Curahan hati “pahlawan PAD” dihadapan Bunda Illiza
Banda Aceh (Aentenews) – Ratusan juru parkir berkumpul di halaman Kantor Wali Kota Banda Aceh pada Senin (15/9) pagi, bukan untuk berunjuk rasa tapi mereka memang mendapat undangan khusus karena Pemko Banda Aceh memposisikan juru pakir sebagai “pahlawan PAD” yang patut untuk dibanggakan.
Buktinya, momen kehadiran 150 juru parkir itu dimanfaatkan oleh Wali Kota Banda Aceh Illiza dan Ketua DPRK Irwansyah ST untuk berdialog langsung serta mendengarkan curahan hati “pahlawan PAD” yang bekerja melalui pengutipan retribusi parkir di ibu kota Provinsi Aceh itu.
Bahkan Illiza bersyukur bertemu dengan para juru parkir yang selama ini telah berkontribusi bagi kota meski mereka bekerja ditengah teriknya matahari, dan guyuran hujan guna memberikan kenyamanan bagi pemilik kendaraan bermotor .
“Saya tahu terkadang ada yang meremehkan profesi juru parkir, karena ada yang tidak mau bayar, namun tentu ada juga yang memuliakan.” kata Wali Kota Banda Aceh melanjutkan, dan saya percaya para juru parkir di Banda Aceh orang-orangnya sabar. Bagaimana pun perlakuan pengendara, tetap senyum dan bersyukur”.

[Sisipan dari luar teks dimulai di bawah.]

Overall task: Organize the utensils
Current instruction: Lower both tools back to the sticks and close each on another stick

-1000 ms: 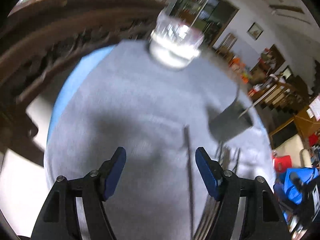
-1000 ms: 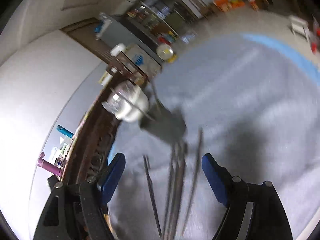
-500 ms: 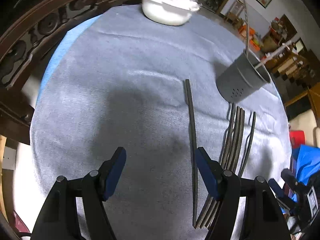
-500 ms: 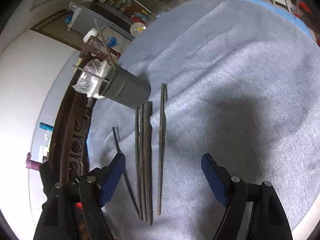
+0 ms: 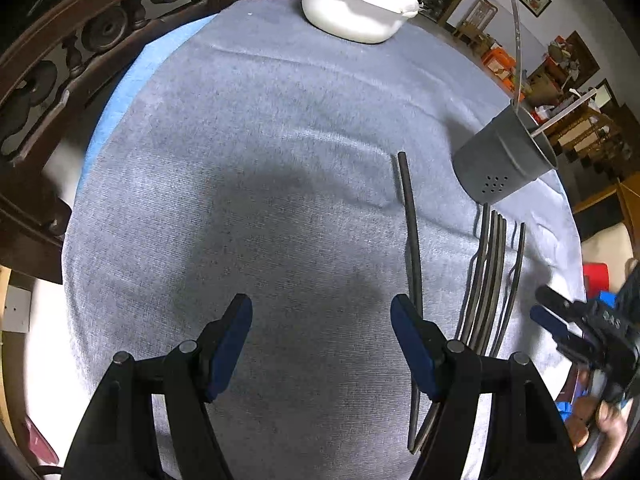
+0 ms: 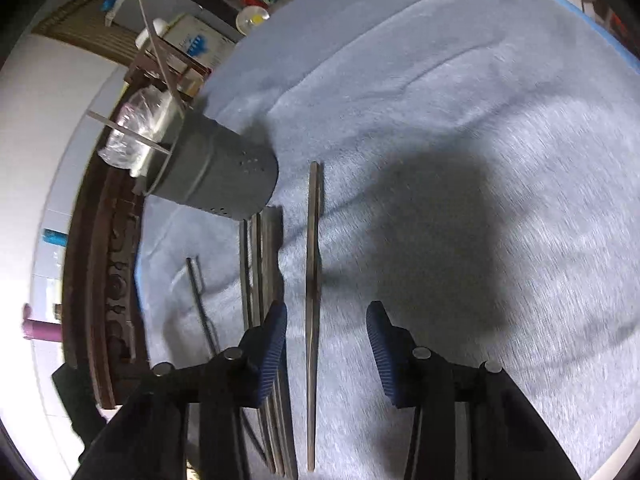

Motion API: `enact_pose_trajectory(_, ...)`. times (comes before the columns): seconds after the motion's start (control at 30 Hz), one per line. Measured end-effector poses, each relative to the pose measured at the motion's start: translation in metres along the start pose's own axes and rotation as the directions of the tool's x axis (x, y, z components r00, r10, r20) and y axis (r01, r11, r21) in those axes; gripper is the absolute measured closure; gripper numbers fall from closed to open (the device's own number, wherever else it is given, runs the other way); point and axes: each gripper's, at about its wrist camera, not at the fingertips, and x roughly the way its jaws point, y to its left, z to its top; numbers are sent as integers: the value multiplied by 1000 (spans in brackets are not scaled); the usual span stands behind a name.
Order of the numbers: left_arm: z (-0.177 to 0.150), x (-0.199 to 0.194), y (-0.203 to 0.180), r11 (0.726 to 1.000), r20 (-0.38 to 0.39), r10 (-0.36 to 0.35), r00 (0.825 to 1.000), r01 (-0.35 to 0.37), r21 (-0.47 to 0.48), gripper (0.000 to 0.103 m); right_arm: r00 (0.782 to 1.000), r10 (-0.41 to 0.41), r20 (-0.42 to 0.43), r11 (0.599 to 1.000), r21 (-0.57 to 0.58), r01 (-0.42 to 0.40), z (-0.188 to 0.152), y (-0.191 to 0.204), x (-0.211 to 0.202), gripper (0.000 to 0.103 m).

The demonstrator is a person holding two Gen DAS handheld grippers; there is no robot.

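The left gripper [image 5: 321, 350] hovers over the grey cloth [image 5: 260, 200] that covers the tabletop, its blue-padded fingers [image 5: 234, 344] spread wide with nothing between them; the right gripper [image 6: 326, 354] hangs low over the same cloth, its fingers [image 6: 274, 348] also apart and empty, straddling a pair of dark chopsticks [image 6: 313, 300] that lie flat and point away toward the far edge. Just to the left of that pair lies a bundle of more dark chopsticks [image 6: 266, 264], touching one another; further left a single thin stick [image 6: 200, 300] lies apart. A grey perforated utensil holder [image 6: 218, 178] stands at the far end of the bundle, with two pale chopsticks [image 6: 158, 56] leaning out of its mouth. Seen from the left wrist, a white bowl [image 5: 352, 16] covered with clear plastic sits at the far side of the cloth, well apart from the holder; a carved dark wooden rail [image 5: 80, 48] curves along the left.
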Motion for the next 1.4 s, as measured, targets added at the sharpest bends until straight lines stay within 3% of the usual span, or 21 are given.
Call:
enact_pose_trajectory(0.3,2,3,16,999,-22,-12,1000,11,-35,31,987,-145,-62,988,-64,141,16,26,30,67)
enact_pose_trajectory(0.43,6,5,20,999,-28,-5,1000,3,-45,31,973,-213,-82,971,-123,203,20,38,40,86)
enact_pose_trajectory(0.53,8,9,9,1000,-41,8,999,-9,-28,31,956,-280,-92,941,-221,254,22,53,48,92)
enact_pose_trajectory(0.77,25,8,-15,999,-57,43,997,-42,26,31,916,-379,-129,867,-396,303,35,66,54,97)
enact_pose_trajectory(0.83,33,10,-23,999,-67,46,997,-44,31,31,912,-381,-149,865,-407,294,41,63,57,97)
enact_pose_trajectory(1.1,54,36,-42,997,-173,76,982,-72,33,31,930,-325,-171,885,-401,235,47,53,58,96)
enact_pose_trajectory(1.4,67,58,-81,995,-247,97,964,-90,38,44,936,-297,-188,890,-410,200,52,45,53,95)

Pada saat bersamaan, Pemko Banda Aceh menyerahkan sebanyak atribut berupa rompi baru bewarna hijau stabilo kepada sebanyak 600-an juru parkir resmi di Kota Banda Aceh.
Bukan hanya rompi, para juru parkir resmi juga dilengkapi dengan topi, badge nama, sepatu hingga jas hujan yang seragam.

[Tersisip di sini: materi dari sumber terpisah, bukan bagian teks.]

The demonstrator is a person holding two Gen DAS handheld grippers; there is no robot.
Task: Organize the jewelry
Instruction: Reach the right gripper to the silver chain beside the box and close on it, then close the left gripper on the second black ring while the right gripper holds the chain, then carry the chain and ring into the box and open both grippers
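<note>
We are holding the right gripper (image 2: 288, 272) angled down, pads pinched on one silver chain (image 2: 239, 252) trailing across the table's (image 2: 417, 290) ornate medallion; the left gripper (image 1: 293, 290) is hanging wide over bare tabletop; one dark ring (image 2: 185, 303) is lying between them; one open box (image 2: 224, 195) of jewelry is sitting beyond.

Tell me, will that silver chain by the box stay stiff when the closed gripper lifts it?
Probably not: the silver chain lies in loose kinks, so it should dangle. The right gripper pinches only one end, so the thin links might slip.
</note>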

Secara simbolis, atribut baru tersebut diserahkan oleh Wali Kota Illiza Sa’aduddin Djamal dan Ketua DPRK Irwansyah pada apel pagi bersama 150 jukir di halaman kantor Dishub Banda Aceh, Senin, 15 September 2025.
Menurutnya, atribut baru bukanlah simbol semata, melainkan apresiasi kepada para jukir yang amanah dalam menjaga nama baik kota. “Tolong tetap jaga nama baik kota dengan menerapkan 5S: senyum, sapa, sopan, santun, dan sabar. Itu kuncinya. Kalau rezeki Allah yang atur.”
“Tolong juga atribut digunakan dengan sebaik-baiknya saat bekerja. Agar bapak-ibu punya identitas yang jelas, yang membedakan dengan jukir abal-abal atau ilegal,” ujarnya lagi.
Masih menurut Illiza, selain mendongkrak pendapatan daerah, keberadaan jukir sebagai tulang punggung pemko dalam mewujudkan ketertiban dan keamanan, khususnya bagi masyarakat pengguna kendaraan bermotor.
Wali kota pun mewanti-wanti agar jukir di Banda Aceh menaati besaran tarif resmi retribusi yang telah ditetapkan pemerintah bersama legislatif, yaitu untuk roda dua Rp 1.000 dan roda empat Rp 2.000.
“Kecuali di tempat-tempat khusus seperti di Jalan Diponegoro depan Pasar Aceh dan kawasan wisata Ulee Lheue, di mana tarifnya Rp 2.000 untuk sepeda motor dan Rp 4.000 untuk mobil,” sebutnya.
Di samping itu, Illiza akan memastikan semua jukir resmi di Banda Aceh ter-cover dalam program BPJS Ketenagakerjaan. “Bagi yang belum, akan segera kita daftarkan. Ini penting, kewajiban pemerintah. Ketika ada musibah bisa cepat kita salurkan kepada yang berhak.”
Hal lainnya, wali kota komit untuk menindaklanjuti aduan jukir mengenai persoalan di lapangan, mulai dari lahan parkir yang kerap terbentur dengan pemilik toko dan PKL hingga pungli oleh oknum tak bertanggung jawab.
“Masalah-masalah ini kita data, dan akan ditindaklanjuti segera oleh kadis. Tapi ingat, jangan bapak-ibu yang datang sendiri ke pemilik toko. Sampaikan kepada kami, nanti petugas kita yang akan turun ke lapangan,” ujar Illiza yang pada kesempatan itu turut didampingi oleh Kadishub Banda Aceh Wahyudi.
Ia pun mengharapkan para jukir di ibu kota dapat bekerja lebih profesional. “Ini ada yang sudah kerja 10, 20, bahkan 35 tahun sebagai juru parkir. Semoga bapak-ibu dapat bekerja lebih baik. Insyaallah dengan kejujuran Allah akan angkat derajat kita.”